WORK TO COMPLETE »
Scan the listing below for the word "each" and copy every line that has it.
━━━ GIVEN INFORMATION
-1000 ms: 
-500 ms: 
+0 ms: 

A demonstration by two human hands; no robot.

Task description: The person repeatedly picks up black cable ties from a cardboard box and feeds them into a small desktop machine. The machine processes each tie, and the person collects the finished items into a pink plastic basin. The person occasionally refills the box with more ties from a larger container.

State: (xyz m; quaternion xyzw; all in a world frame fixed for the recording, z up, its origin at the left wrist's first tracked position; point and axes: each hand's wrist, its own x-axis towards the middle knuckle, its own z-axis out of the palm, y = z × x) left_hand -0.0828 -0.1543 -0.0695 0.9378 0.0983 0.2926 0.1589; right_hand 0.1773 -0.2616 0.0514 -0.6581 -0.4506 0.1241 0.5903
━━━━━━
RESPONSE FOR THIS EXERCISE »
Task description: The person repeatedly picks up black cable ties from a cardboard box and feeds them into a small desktop machine. The machine processes each tie, and the person collects the finished items into a pink plastic basin. The person occasionally refills the box with more ties from a larger container.
State: (xyz m; quaternion xyzw; all in a world frame fixed for the recording, z up, its origin at the left wrist's first tracked position; point and axes: each hand's wrist, its own x-axis towards the middle knuckle, its own z-axis out of the palm, y = z × x) left_hand -0.0828 -0.1543 -0.0695 0.9378 0.0983 0.2926 0.1589; right_hand 0.1773 -0.2616 0.0514 -0.6581 -0.4506 0.1241 0.5903

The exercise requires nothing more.